Gaya, 5 juin 2026 — La commune urbaine de Gaya a lancé, ce vendredi 5 juin 2026, les travaux de récupération de 500 hectares de terres pastorales dégradées, financés par le Projet Intégré de Développement Urbain et de Résilience Multisectorielle (PIDUREM). Deux sites — l’un à Gaya, l’autre à Tara — ont servi de lieux symboliques pour le démarrage des opérations.
Dès les premières heures de la matinée, le préfet du département de Gaya a présidé la cérémonie et a procédé aux coups de pioche symboliques, en présence de l’administrateur délégué de la commune, du secrétaire général de la préfecture, du représentant du chef de canton, du coordonnateur régional du PIDUREM et de son équipe. Le Directeur régional adjoint de l’Environnement de Dosso, le directeur départemental de l’Environnement, les représentants des dix ONG partenaires, le chef du village de Tara et une partie de la population locale ont également assisté à l’événement.

Restaurer et protéger les terres pastorales
Ces travaux financés par le PIDUREM visent à restaurer des parcelles pastorales fortement dégradées, à protéger les sols contre l’érosion et à améliorer la capacité d’accueil des terrains pour le bétail. Par ailleurs, les aménagements prévus comprennent des mesures de reboisement, la mise en place de dispositifs de lutte contre l’érosion hydrique et éolienne, la construction de structures de contournement et la réhabilitation des pistes d’accès pour faciliter l’exploitation pastorale et la surveillance.

Résilience et retombées économiques locales
Selon les autorités, ces interventions serviront à soutenir la résilience des communautés face aux effets du changement climatique et contribuer à la préservation des ressources naturelles. Le coordonnateur régional du PIDUREM a précisé que les travaux allaient créer des emplois temporaires pour les populations riveraines, contribuant ainsi à des retombées économiques locales pendant la phase d’exécution.
Par ailleurs, ce projet s’inscrit dans une série d’actions menées par le PIDUREM dans la région pour limiter la dégradation des terres, soutenir la sécurité alimentaire et réduire les conflits d’usage entre agriculteurs et éleveurs. Le projet prévoit un suivi technique et environnemental pour évaluer l’efficacité des aménagements et adapter les pratiques selon les résultats obtenus.

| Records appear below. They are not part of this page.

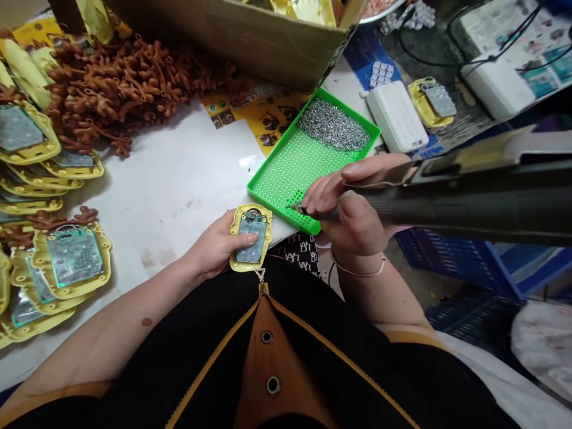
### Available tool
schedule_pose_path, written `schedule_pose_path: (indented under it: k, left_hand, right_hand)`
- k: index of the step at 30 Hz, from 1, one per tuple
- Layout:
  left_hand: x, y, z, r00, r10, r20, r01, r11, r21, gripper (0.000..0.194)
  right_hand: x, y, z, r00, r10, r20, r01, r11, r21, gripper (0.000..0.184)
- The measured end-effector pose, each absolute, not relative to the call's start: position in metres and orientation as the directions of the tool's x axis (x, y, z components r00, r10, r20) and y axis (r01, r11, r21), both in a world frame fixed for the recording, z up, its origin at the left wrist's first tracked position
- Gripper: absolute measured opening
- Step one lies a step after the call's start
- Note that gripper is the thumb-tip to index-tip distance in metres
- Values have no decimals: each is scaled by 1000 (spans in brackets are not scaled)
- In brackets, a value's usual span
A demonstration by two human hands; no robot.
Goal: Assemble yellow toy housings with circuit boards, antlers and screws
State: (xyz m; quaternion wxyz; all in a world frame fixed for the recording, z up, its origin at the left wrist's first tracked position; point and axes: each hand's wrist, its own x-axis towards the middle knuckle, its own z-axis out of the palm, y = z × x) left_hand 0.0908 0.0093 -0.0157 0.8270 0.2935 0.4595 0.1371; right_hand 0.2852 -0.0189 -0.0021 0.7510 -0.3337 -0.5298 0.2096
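My left hand point(218, 241) grips a yellow plastic toy casing half point(251, 238) close to my body, its thumb lying over the grey sheet and green circuit board inside. In my right hand point(353, 208) is a dark power screwdriver point(429, 205), the fingers wrapped around its front end. Its tip points left and hovers over the lower corner of a green perforated tray point(270, 208). Small silver screws point(333, 125) are heaped at the tray's far end. Whether a screw sits on the tip is too small to tell.
Yellow casing halves with circuit boards point(74, 256) are stacked at the left. Brown antler-shaped pieces point(134, 89) lie piled behind them. A cardboard box point(250, 42) stands at the back. Beyond the tray are a white box point(397, 116) and another yellow casing point(431, 104). Blue crates point(469, 262) stand lower right.
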Motion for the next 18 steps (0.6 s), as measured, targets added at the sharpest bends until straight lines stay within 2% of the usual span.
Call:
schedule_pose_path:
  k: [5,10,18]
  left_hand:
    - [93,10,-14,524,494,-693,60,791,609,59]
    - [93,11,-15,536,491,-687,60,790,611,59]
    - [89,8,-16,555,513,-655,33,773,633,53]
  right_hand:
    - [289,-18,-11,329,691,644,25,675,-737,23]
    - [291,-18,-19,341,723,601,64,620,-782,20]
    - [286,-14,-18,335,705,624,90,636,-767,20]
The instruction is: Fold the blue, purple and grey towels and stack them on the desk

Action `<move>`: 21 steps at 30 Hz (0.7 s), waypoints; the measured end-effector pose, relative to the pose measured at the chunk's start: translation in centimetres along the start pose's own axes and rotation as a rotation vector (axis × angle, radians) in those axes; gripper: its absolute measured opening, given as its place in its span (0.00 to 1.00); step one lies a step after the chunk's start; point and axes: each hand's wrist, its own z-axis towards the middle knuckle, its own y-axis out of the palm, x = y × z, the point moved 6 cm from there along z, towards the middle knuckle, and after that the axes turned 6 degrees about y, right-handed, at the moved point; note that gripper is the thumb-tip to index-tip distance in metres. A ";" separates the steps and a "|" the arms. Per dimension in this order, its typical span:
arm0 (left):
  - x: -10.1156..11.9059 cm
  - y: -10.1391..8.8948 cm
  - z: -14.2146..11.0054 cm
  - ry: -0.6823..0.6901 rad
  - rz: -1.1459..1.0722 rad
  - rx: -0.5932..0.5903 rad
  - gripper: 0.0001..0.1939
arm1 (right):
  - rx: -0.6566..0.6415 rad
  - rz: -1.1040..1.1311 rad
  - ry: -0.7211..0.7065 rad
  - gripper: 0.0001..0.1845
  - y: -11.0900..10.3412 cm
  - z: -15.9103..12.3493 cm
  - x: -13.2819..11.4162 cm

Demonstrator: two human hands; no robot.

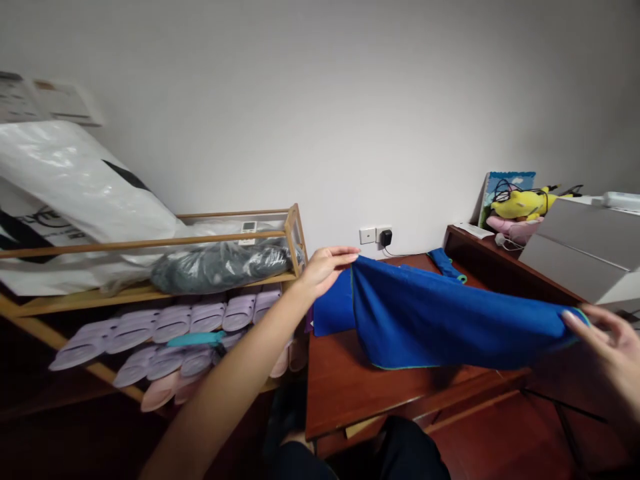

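Observation:
A blue cloth with thin green edging hangs stretched between my two hands above a reddish-brown desk. My left hand pinches its upper left corner. At the other end, my right hand grips the right corner between thumb and fingers. The cloth sags a little in the middle and looks folded over. Behind it, another piece of blue fabric lies at the desk's left side, partly hidden. A narrow blue strip with green edging rests at the back of the desk.
To the left, a wooden rack holds plastic-wrapped bags and rows of lilac slippers. Grey drawers and a yellow plush toy stand on the right. A black plug sits in the wall socket.

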 end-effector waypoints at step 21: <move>5.7 -13.8 -10.3 0.062 0.241 0.535 0.15 | -0.656 0.208 -0.128 0.34 21.0 -0.9 -8.6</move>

Bénéficiaires et rôle des ONG partenaires
Le projet bénéficiera directement aux ménages pastoraux et aux éleveurs des villages voisins, qui verront leurs parcours restaurés et sécurisés. Les ONG partenaires, associées à la mise en œuvre, mèneront des campagnes de sensibilisation pour encourager une gestion durable des terres et assurer l’entretien des aménagements réalisés. Les travaux ont démarré sans délai, avec une première phase d’aménagement et de plantations prévue dans les semaines à venir. Par ailleurs, des évaluations régulières et des rapports d’avancement seront produits afin de garantir la transparence et conditionner les décaissements ultérieurs des bailleurs.